◆ **Work order**:
For the data below, give again exactly the lines from the one containing "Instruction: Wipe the" through the one containing "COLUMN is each", both ends included, and no others.

-*-

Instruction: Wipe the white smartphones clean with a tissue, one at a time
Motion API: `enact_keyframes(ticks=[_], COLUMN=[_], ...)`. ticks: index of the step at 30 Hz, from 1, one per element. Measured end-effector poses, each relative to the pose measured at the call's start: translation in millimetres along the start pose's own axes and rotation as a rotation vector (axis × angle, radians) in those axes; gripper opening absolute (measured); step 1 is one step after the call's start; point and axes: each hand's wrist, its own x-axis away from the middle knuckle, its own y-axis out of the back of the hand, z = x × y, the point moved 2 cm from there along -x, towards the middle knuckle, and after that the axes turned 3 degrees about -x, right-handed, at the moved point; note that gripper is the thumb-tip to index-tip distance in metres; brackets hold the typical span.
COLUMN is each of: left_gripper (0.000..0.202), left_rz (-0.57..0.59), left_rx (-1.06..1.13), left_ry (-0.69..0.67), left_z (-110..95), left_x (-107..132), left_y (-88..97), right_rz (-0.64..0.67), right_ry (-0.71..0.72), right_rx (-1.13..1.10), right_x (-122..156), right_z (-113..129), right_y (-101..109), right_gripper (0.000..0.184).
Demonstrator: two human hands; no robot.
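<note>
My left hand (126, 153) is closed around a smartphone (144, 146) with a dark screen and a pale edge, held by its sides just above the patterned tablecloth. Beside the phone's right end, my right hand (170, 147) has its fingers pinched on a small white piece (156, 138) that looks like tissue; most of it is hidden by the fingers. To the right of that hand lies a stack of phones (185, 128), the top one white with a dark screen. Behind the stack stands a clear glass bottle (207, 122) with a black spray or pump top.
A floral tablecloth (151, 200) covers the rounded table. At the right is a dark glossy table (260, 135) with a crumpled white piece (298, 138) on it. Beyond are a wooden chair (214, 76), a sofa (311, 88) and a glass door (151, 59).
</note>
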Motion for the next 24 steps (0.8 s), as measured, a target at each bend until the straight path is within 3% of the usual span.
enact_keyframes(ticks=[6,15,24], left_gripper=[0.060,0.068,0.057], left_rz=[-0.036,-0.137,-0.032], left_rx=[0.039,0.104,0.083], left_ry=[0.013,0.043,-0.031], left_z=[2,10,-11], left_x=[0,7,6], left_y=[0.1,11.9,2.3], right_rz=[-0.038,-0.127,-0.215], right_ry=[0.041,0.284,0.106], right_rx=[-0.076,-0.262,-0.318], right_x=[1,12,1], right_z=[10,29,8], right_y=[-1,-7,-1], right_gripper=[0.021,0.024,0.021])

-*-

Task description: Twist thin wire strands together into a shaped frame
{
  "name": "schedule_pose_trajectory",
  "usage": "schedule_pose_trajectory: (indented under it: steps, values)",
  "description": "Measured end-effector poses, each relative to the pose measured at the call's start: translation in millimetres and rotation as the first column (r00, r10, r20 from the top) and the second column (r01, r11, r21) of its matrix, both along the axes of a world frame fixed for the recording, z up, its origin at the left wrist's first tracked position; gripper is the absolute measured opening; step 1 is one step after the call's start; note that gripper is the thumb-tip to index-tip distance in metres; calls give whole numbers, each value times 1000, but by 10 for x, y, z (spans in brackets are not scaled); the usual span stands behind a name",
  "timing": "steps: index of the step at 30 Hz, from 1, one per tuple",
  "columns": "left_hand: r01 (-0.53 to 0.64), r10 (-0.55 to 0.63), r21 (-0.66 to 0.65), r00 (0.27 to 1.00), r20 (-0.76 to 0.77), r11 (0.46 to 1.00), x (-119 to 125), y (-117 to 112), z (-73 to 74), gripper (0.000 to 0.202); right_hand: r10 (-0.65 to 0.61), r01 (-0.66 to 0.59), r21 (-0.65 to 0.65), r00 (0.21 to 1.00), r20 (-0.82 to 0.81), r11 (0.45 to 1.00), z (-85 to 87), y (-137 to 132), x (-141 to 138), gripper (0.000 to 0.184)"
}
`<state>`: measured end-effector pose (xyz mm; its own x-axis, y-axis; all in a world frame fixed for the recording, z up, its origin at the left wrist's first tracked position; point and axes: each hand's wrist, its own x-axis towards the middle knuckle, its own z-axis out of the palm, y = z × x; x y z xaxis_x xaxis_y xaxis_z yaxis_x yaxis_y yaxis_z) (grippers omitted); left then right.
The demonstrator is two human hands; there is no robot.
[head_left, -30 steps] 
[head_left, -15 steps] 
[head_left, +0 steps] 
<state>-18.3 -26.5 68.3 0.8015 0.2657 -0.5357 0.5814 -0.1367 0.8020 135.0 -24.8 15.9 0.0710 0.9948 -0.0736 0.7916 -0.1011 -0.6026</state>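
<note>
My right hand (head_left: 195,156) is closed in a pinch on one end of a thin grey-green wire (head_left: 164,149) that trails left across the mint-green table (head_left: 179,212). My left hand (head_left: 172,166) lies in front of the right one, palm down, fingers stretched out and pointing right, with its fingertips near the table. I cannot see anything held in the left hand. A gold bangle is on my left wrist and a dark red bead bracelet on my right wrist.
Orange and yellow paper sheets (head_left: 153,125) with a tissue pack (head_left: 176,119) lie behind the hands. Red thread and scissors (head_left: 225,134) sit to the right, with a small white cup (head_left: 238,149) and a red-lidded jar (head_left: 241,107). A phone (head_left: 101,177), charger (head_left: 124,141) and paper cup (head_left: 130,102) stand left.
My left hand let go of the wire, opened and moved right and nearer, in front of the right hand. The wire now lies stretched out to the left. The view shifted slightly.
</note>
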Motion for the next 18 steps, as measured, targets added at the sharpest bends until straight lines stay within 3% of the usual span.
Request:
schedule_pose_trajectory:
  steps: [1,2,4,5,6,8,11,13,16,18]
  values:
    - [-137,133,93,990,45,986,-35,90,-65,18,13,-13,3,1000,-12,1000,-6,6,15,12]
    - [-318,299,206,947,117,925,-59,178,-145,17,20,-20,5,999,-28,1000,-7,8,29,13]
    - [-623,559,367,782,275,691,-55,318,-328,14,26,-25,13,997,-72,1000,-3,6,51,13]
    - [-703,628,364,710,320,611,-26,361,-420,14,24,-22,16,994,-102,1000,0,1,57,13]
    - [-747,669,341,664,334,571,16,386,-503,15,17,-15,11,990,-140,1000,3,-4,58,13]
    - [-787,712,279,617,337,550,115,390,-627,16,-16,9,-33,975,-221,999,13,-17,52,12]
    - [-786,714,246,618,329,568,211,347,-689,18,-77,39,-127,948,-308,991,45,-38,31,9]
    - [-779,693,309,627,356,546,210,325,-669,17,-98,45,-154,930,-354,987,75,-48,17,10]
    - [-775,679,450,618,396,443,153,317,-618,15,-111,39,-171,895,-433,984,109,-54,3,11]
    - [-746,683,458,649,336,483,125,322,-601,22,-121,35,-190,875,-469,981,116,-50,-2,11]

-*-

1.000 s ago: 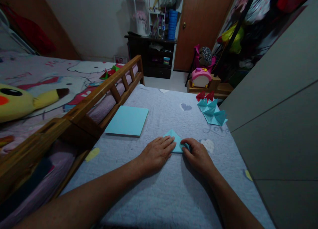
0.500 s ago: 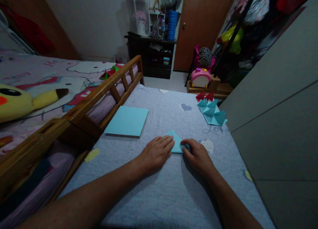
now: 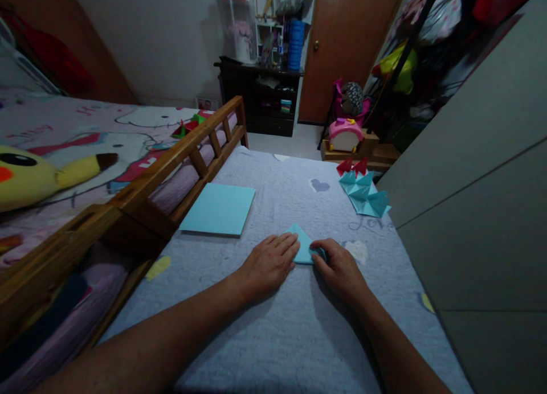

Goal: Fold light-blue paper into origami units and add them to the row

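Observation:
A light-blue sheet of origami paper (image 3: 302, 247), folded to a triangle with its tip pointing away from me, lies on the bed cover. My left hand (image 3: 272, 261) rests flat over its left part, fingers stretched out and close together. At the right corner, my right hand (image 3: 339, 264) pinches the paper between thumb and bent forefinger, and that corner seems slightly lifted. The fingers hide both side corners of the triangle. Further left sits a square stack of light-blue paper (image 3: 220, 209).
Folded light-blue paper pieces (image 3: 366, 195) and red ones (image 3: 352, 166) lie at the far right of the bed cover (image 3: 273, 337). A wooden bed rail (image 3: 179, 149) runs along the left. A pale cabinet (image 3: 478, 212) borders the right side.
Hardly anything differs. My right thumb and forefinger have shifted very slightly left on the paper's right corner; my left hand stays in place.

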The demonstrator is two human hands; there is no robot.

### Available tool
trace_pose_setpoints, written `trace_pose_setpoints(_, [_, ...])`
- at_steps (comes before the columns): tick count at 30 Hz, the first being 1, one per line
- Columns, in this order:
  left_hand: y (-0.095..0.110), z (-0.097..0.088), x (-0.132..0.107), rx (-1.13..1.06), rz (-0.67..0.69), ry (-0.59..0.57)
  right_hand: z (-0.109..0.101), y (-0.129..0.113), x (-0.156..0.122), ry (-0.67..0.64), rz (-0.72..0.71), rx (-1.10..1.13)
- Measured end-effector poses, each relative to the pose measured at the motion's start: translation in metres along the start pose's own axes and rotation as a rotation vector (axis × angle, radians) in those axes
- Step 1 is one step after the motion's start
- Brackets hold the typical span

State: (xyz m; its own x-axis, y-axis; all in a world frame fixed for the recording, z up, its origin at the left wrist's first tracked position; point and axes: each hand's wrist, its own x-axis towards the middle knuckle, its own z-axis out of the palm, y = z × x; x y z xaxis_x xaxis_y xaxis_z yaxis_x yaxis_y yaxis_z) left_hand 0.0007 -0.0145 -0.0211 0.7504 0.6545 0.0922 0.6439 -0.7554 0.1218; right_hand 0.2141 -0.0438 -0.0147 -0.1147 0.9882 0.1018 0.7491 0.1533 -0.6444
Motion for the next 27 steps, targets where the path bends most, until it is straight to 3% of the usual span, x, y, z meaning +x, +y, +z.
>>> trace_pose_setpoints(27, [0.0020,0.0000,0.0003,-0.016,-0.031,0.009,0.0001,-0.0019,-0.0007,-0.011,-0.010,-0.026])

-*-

◆ **Output**:
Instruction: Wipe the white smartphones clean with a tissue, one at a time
Motion API: `enact_keyframes(ticks=[_], COLUMN=[_], ...)`. ticks: index of the step at 30 Hz, from 1, one per element. Measured end-effector poses, each relative to the pose measured at the call's start: translation in millimetres along the start pose's own axes and rotation as a rotation vector (axis × angle, radians) in those axes; gripper opening absolute (measured); step 1 is one step after the call's start; point and axes: each hand's wrist, its own x-axis away from the middle knuckle, its own y-axis out of the back of the hand, z = x × y, the point moved 2 cm from there along -x, towards the middle knuckle, and after that the axes turned 3 degrees about -x, right-handed, at the moved point; note that gripper is the thumb-tip to index-tip distance in metres; brackets hold the typical span.
COLUMN is each of: left_gripper (0.000..0.202), left_rz (-0.57..0.59), left_rx (-1.06..1.13), left_ry (-0.69..0.67), left_z (-110..95), left_x (-107..132), left_y (-88..97), right_rz (-0.64..0.67), right_ry (-0.71..0.72), right_rx (-1.13..1.10), right_x (-122..156), right_z (-113..129), right_y (-101..109), right_gripper (0.000..0.184).

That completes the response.